By Tim Sullivan
Steve Coburn is the dinner guest who criticizes the cooking. He is the nouveau riche newcomer, the instant expert, unfailingly generous with unsolicited advice. He is racing’s answer to Al Czervik, the Rodney Dangerfield character in Caddyshack.
All mouth. No manners.
The boorish blowhard who owns part of California Chrome watched his colt’s pursuit of racing’s Triple Crown end in an uninspired dead heat for fourth place in Saturday’s Belmont Stakes. Then, as has been Coburn’s custom, he made matters immeasurably worse with a bitter, combative rant on national television.

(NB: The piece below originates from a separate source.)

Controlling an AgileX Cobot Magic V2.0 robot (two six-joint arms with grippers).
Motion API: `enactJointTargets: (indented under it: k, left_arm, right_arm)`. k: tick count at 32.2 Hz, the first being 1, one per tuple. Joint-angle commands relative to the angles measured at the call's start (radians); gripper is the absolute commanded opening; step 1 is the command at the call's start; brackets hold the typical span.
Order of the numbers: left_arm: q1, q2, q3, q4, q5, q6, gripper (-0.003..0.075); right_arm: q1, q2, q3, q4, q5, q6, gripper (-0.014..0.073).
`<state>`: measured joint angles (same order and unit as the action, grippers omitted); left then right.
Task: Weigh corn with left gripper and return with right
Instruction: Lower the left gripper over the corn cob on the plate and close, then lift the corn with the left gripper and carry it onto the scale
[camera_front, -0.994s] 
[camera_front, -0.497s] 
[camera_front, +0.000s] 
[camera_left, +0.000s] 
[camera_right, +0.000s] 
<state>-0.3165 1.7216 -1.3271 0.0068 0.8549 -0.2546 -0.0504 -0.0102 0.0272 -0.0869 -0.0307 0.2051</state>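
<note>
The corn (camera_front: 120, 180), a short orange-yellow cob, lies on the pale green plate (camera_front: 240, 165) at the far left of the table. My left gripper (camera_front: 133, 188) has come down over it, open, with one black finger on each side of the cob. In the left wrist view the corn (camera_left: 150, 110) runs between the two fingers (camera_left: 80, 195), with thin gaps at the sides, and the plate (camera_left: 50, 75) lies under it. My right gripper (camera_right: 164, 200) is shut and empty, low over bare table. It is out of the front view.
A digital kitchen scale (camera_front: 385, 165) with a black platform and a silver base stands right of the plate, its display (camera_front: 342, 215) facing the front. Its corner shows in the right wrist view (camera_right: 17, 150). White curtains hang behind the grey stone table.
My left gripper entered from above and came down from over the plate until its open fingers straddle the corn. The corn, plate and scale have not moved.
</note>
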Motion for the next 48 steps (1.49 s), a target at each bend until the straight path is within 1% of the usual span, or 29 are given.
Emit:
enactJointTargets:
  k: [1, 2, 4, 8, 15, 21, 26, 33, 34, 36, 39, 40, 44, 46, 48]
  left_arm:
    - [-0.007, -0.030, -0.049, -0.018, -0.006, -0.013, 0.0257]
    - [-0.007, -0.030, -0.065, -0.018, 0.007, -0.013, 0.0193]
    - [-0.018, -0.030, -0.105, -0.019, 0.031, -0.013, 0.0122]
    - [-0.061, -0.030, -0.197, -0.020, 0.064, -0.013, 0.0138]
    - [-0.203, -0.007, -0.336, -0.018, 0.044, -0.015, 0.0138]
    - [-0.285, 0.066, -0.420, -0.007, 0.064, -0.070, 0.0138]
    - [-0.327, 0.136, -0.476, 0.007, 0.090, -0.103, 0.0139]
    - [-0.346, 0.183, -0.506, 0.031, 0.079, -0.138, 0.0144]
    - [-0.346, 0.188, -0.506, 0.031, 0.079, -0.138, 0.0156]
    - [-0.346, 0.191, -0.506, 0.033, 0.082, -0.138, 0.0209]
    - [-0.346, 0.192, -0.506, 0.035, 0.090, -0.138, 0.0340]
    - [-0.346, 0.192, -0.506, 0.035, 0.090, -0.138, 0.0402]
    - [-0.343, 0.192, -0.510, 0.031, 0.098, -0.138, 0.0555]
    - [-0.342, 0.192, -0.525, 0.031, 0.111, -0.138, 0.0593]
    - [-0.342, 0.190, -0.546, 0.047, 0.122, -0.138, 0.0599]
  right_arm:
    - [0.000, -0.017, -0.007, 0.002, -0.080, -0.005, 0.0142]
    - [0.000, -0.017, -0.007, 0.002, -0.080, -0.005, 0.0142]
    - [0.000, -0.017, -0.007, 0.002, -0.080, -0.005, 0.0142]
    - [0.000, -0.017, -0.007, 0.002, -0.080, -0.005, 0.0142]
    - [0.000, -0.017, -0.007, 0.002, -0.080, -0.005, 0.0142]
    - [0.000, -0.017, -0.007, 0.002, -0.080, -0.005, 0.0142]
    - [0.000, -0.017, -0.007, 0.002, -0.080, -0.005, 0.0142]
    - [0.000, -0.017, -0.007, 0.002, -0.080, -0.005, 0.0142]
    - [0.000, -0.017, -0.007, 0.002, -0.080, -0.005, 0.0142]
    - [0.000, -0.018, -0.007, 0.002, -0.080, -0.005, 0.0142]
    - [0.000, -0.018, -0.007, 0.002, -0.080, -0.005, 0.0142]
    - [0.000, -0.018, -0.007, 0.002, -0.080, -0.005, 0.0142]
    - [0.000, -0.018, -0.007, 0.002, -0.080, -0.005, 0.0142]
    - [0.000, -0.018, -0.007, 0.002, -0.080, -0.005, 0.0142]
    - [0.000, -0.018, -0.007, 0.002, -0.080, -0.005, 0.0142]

“These other horses, they always set ’em out,” Coburn said. “They set ’em out and try to upset the apple cart. I’m 61 years old and I’ll never see in my lifetime — I’ll never see another Triple Crown winner because of the way they do this.”
Coburn objected to the common and long-standing practice of fresher horses being held back, as if in ambush, to challenge the winner of the Kentucky Derby in his subsequent Triple Crown starts. That point has been made previously, and it is a point worth pondering, but Coburn damaged both his cause and his colt’s feel-good story when he referred to rivals’ strategy as “a coward’s way out.”

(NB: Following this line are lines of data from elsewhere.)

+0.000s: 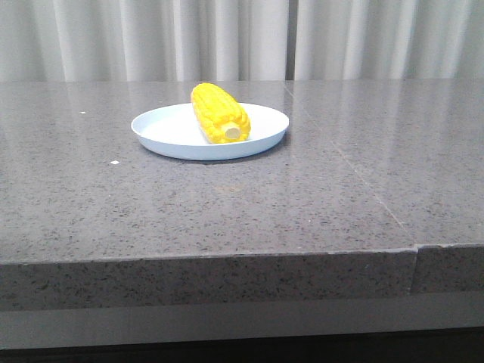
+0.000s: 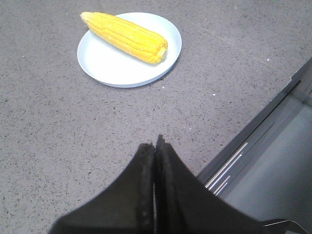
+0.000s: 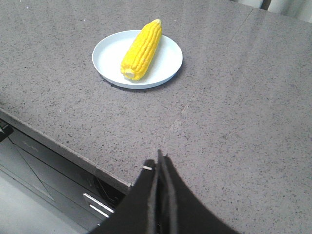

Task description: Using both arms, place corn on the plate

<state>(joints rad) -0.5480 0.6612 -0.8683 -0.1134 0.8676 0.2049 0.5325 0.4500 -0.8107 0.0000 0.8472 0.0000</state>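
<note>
The yellow corn (image 1: 218, 113) lies on the pale blue plate (image 1: 162, 130) in the middle of the grey stone table, its pale stub end toward the front. The corn (image 2: 126, 36) and plate (image 2: 105, 66) also show in the left wrist view, and the corn (image 3: 141, 43) and plate (image 3: 108, 53) in the right wrist view. My left gripper (image 2: 156, 144) is shut and empty, well back from the plate above the table near its front edge. My right gripper (image 3: 159, 160) is shut and empty, also far from the plate near the front edge. Neither gripper shows in the front view.
The table's front edge (image 1: 227, 257) runs across the front view, with a seam (image 1: 415, 249) at the right. Pale curtains (image 1: 242, 38) hang behind the table. A grey frame with metal rails (image 2: 234, 161) lies below the table edge.
</note>
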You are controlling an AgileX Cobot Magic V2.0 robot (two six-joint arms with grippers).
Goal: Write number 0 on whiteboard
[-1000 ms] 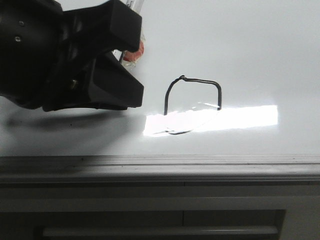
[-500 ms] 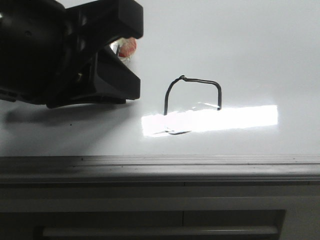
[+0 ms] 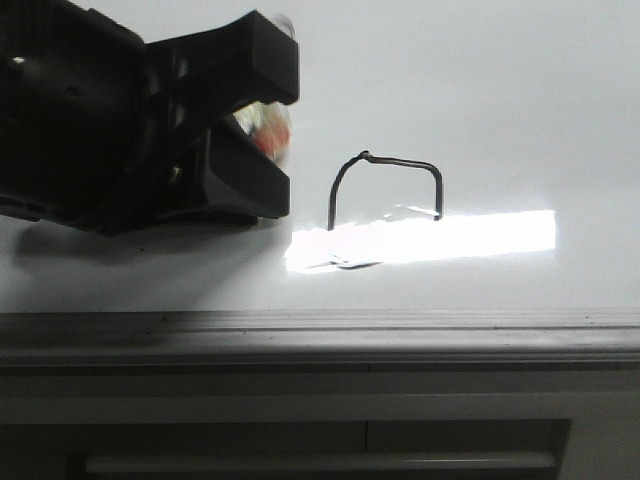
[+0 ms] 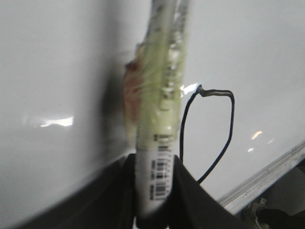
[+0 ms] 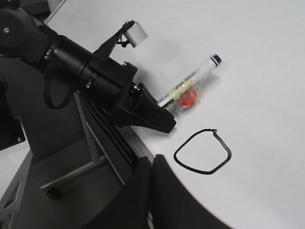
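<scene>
The whiteboard (image 3: pixel 500 90) fills most of every view. The number 0 (image 3: pixel 400 161) is a thin black squarish loop on it, with its lower part lost in glare; it also shows in the left wrist view (image 4: pixel 217 92) and the right wrist view (image 5: pixel 212 130). My left gripper (image 3: pixel 270 125) is shut on a white pen (image 4: pixel 159 119) that has a red lump (image 5: pixel 187 98) taped to it, just left of the loop. I cannot tell whether the pen touches the board. My right gripper (image 5: pixel 151 161) is shut and empty over the board's near edge, beside the loop.
A bright rectangular glare patch (image 3: pixel 450 235) lies across the board below the loop. The grey ridged frame edge (image 3: pixel 320 330) runs along the front, with a cabinet front (image 3: pixel 320 440) under it. The left arm's black body (image 5: pixel 71 62) and a metal stand (image 5: pixel 90 138) are beside the board.
My left gripper has shifted slightly and tilted with the pen; the red lump now shows lower between the fingers and is blurred. The loop is unchanged.
</scene>
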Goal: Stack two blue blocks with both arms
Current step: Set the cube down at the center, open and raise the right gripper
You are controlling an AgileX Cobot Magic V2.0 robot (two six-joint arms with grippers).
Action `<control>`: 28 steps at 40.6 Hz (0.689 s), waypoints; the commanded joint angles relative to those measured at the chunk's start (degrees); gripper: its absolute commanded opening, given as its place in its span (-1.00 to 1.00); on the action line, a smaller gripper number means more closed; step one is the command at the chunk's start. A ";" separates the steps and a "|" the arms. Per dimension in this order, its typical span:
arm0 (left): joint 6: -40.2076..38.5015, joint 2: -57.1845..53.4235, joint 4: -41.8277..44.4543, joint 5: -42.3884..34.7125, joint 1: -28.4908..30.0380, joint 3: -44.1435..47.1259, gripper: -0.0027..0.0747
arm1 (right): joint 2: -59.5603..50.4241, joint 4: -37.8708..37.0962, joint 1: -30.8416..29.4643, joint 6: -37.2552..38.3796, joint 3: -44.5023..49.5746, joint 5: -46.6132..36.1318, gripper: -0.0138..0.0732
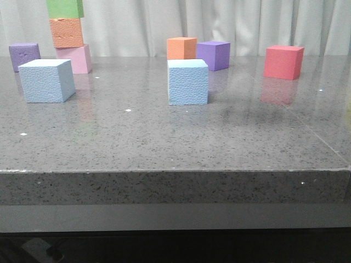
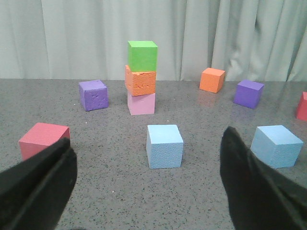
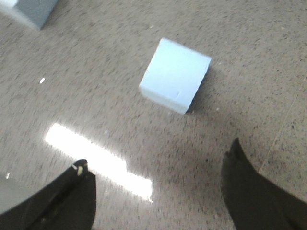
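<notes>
Blue blocks: two pale blue foam cubes, both sitting flat on the grey speckled table, well apart from each other, neither one stacked or held.
Left gripper: fingers spread wide, nothing between them, hovering low over the table.
Ahead of left gripper: the left blue block, sitting apart from the fingers; the second blue block lies off to one side of it.
Right gripper: fingers spread apart and empty, looking down from above the table.
Ahead of right gripper: the centre blue block, turned at an angle to the fingers and clear of them.
Front view: left blue block near the table's left side, centre blue block near the middle.
Tower: green cube on orange cube on pink cube, behind the left blue block.
Other cubes: purple, orange, purple, red, and another red in the left wrist view.
</notes>
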 commanded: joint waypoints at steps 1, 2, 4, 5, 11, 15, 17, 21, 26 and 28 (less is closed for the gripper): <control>-0.05 1.05 -0.50 -5.06 -0.49 -1.56 0.61 | -8.53 0.58 -0.08 -3.37 5.33 -6.25 0.59; -0.05 1.05 -0.50 -5.06 -0.49 -1.56 0.61 | -10.42 0.58 -0.08 -3.85 7.54 -7.20 0.59; -0.05 1.05 -0.50 -5.06 -0.49 -1.56 0.61 | -13.76 0.58 -0.08 -5.19 10.84 -9.46 0.59; -0.05 1.05 -0.50 -5.06 -0.49 -1.56 0.61 | -15.13 0.58 -0.08 -5.58 13.02 -10.49 0.59; -0.05 1.05 -0.50 -5.06 -0.49 -1.56 0.61 | -23.81 0.58 -0.33 -9.03 23.80 -16.82 0.59; -0.05 1.05 -0.50 -5.06 -0.49 -1.56 0.61 | -29.11 0.58 -0.56 -9.60 30.47 -19.47 0.59; -0.05 1.05 -0.50 -5.06 -0.49 -1.56 0.61 | -31.65 0.58 -0.56 -9.60 33.55 -21.21 0.59; -0.05 1.05 -0.50 -5.06 -0.49 -1.56 0.61 | -36.94 1.28 -0.56 -9.60 39.50 -25.92 0.59; -0.05 1.05 -0.50 -5.06 -0.49 -1.56 0.61 | -43.14 2.29 -0.56 -9.54 46.14 -31.56 0.59; -0.05 1.05 -0.50 -5.06 -0.49 -1.56 0.61 | -44.99 2.30 -0.56 -9.54 48.08 -33.14 0.59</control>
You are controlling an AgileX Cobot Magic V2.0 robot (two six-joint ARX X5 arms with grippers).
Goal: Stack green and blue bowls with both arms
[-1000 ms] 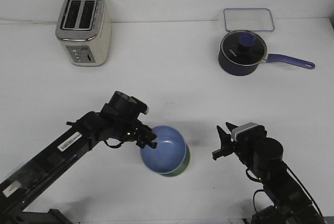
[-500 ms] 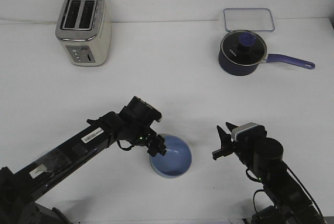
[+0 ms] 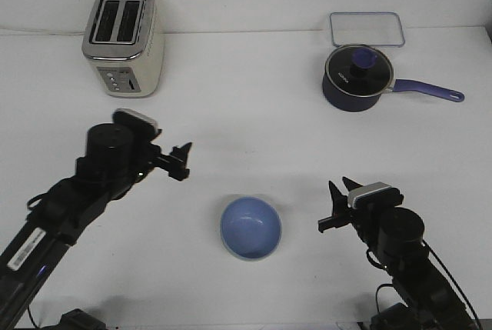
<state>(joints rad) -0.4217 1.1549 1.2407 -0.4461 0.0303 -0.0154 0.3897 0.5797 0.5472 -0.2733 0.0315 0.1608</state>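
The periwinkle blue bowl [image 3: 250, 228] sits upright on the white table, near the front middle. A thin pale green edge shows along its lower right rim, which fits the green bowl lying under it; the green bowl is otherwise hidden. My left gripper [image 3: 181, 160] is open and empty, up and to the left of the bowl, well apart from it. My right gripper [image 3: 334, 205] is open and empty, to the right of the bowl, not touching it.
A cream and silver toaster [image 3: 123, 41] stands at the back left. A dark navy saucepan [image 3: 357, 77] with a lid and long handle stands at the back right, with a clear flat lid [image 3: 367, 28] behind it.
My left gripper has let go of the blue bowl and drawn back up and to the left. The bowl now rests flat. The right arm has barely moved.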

His disappointment was understandable. His petulance and his presumption, however, were embarrassing.
Winning the first two legs of the Triple Crown does not entitle a rookie horseman to rewrite the rules of engagement. It does not give him the same leverage a champion boxer wields in choosing his opponents and dictating the terms of a bout. It affords him only an outside chance at immortality, an opportunity to pursue a goal so difficult it has been achieved only 11 times, and not since 1978.
When Steve Coburn guaranteed that California Chrome would complete the Triple Crown in recent days, he did so fully aware of what other horses were entered in the Belmont and how long they had rested between races.
He had to know, for example, that Tonalist, the Belmont winner, had raced only once between February 22 and Saturday’s starting gate — in the May 10 Peter Pan. For Coburn to register harsh complaints about facing fresher horses in defeat and in the wake of his own brash boasts was a sign of either supreme arrogance or acute amnesia.
The argument to add more time between Triple Crown races, formally advanced last month by Maryland Jockey Club President Tom Chuckas, is deserving of discussion. Though Triple Crown traditionalists cling to the five-week span between the Kentucky Derby and the Belmont as a defining characteristic of the challenge, modern training methods favor longer layoffs for elite thoroughbreds.
Since eight of the 10 horses California Chrome faced Saturday had not raced as recently, it is reasonable to believe the favorite entered the race with more cumulative wear and, therefore, a competitive disadvantage.
Yet the way to deal with that disparity is to revisit the format after the heat of the moment has subsided, when immediate frustration has had a chance to ferment and impartial analysis can be brought to bear.
Suggesting that rivals are “cowards” for rationing their racehorses instead of subjecting them to the same grueling grind as the only horse capable of winning the Triple Crown is neither diplomatic nor constructive. It is liable to close minds that might have been open to change.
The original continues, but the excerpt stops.